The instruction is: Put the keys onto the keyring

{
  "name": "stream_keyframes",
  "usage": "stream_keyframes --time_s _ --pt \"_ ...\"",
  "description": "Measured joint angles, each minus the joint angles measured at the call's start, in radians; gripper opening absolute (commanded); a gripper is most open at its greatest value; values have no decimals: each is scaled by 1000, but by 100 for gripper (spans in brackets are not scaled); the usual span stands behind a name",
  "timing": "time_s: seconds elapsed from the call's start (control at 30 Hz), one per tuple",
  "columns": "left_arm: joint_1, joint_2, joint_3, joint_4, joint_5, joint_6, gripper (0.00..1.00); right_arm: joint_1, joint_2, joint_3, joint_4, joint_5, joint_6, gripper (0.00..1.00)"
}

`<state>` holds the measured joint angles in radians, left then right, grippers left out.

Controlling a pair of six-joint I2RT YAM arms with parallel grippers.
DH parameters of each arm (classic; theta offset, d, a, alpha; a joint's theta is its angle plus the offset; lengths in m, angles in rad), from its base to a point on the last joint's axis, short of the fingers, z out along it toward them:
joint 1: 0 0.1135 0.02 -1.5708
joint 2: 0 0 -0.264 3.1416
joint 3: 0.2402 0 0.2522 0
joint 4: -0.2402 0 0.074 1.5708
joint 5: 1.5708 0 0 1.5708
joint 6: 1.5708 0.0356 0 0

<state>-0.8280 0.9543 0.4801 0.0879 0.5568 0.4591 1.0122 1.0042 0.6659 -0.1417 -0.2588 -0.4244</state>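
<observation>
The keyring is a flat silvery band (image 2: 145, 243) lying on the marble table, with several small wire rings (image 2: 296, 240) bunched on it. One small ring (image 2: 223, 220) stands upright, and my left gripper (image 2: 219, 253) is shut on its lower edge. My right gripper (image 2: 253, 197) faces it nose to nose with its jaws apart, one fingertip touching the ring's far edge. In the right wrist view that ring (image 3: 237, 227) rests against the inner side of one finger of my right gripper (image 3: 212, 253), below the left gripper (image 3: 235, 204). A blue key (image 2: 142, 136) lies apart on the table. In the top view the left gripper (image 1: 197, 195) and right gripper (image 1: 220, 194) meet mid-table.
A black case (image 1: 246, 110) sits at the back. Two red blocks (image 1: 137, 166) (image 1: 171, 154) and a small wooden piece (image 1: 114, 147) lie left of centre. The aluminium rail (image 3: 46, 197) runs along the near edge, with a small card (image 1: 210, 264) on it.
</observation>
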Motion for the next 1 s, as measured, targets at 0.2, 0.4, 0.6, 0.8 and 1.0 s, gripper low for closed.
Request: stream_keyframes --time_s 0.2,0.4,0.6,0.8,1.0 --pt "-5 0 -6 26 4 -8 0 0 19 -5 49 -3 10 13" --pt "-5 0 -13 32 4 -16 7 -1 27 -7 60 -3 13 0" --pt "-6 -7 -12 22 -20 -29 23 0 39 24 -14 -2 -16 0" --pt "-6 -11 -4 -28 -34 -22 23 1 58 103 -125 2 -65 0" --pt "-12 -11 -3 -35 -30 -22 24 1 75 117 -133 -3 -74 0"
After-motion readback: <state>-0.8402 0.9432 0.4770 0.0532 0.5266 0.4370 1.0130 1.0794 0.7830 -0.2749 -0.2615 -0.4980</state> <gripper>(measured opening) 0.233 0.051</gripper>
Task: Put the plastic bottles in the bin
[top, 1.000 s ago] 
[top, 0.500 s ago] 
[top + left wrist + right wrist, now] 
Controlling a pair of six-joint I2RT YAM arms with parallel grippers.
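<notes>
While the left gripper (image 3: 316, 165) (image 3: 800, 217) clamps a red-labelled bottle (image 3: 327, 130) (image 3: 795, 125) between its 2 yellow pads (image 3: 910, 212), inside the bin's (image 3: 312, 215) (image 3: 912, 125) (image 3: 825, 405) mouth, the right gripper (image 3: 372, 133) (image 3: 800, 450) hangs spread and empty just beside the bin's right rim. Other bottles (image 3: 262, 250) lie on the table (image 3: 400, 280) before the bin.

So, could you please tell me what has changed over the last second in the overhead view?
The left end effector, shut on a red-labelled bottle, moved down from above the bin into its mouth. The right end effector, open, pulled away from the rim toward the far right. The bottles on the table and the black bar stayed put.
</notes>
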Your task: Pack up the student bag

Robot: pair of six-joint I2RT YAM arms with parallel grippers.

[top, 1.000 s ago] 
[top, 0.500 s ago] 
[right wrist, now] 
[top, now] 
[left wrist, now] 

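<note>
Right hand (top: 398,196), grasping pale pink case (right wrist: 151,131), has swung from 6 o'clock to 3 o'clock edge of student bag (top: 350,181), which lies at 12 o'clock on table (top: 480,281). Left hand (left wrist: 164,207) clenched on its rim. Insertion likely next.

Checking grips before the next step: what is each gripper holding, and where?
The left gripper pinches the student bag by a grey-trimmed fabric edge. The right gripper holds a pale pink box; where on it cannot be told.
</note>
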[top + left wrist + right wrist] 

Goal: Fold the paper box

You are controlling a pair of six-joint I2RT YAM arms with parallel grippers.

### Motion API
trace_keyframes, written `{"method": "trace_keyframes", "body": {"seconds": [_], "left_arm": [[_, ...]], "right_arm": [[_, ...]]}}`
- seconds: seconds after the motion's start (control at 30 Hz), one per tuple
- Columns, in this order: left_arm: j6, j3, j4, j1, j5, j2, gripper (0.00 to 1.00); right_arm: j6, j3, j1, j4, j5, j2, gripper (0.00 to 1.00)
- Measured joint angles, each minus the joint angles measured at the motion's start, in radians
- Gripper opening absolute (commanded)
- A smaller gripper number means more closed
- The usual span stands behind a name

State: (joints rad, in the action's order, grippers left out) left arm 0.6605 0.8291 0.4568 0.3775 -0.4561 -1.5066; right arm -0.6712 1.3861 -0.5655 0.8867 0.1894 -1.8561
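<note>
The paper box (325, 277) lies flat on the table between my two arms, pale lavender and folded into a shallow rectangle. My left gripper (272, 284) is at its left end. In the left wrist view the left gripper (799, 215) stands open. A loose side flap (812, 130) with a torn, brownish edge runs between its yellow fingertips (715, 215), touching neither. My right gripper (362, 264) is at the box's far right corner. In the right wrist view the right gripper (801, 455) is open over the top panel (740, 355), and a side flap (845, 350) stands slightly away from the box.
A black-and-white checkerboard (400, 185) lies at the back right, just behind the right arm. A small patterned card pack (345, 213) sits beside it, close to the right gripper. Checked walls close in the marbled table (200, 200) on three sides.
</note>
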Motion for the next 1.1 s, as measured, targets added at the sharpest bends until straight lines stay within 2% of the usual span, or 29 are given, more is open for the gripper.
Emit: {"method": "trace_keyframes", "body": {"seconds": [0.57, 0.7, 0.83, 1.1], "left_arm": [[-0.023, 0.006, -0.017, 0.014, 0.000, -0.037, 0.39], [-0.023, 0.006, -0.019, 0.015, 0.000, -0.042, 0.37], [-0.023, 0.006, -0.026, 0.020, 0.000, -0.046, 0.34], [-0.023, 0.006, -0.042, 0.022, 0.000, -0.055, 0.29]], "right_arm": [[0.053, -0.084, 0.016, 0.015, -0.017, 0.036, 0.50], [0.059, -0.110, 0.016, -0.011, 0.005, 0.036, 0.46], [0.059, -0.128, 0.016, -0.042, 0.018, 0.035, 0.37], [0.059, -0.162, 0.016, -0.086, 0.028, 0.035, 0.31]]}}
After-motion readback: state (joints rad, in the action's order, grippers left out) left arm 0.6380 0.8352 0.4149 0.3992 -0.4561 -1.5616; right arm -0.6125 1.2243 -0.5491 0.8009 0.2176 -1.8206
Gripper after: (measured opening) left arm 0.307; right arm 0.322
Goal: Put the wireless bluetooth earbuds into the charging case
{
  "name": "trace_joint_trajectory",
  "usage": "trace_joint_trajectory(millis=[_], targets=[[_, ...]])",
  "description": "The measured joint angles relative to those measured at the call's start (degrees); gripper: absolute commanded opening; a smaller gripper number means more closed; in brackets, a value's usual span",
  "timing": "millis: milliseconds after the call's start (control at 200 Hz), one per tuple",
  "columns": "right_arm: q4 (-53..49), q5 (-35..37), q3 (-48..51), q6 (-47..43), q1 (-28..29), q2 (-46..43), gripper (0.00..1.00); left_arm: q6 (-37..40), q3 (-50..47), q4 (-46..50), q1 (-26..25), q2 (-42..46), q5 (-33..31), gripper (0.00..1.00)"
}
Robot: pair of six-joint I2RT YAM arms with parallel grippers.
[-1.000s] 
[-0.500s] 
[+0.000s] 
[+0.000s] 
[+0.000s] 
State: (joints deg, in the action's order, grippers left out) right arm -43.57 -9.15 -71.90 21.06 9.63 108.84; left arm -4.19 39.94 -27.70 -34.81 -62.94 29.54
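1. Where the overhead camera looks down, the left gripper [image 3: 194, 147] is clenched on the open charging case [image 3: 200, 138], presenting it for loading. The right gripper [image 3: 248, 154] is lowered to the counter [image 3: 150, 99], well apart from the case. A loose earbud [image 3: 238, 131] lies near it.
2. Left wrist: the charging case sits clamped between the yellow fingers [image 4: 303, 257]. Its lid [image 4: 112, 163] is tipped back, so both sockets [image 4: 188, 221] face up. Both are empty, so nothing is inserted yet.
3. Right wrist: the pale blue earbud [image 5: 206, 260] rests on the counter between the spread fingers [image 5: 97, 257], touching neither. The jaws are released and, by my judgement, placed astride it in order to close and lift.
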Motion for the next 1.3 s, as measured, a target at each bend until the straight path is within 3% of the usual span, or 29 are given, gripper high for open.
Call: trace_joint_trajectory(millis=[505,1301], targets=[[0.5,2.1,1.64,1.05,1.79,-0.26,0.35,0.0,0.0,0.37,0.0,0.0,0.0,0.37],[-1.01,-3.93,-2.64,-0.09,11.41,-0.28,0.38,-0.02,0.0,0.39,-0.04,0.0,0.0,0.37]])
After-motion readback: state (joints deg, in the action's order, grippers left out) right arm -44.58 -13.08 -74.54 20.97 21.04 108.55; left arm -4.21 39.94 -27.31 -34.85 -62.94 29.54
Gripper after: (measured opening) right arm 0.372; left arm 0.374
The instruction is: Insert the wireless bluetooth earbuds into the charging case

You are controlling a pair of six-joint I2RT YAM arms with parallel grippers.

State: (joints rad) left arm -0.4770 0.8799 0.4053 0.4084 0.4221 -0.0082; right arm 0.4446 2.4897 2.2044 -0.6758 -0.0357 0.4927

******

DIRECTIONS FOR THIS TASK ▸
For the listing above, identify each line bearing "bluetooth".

SOLUTION TO THE PROBLEM ▸
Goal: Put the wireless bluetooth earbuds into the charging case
The instruction is: Insert the wireless bluetooth earbuds into the charging case

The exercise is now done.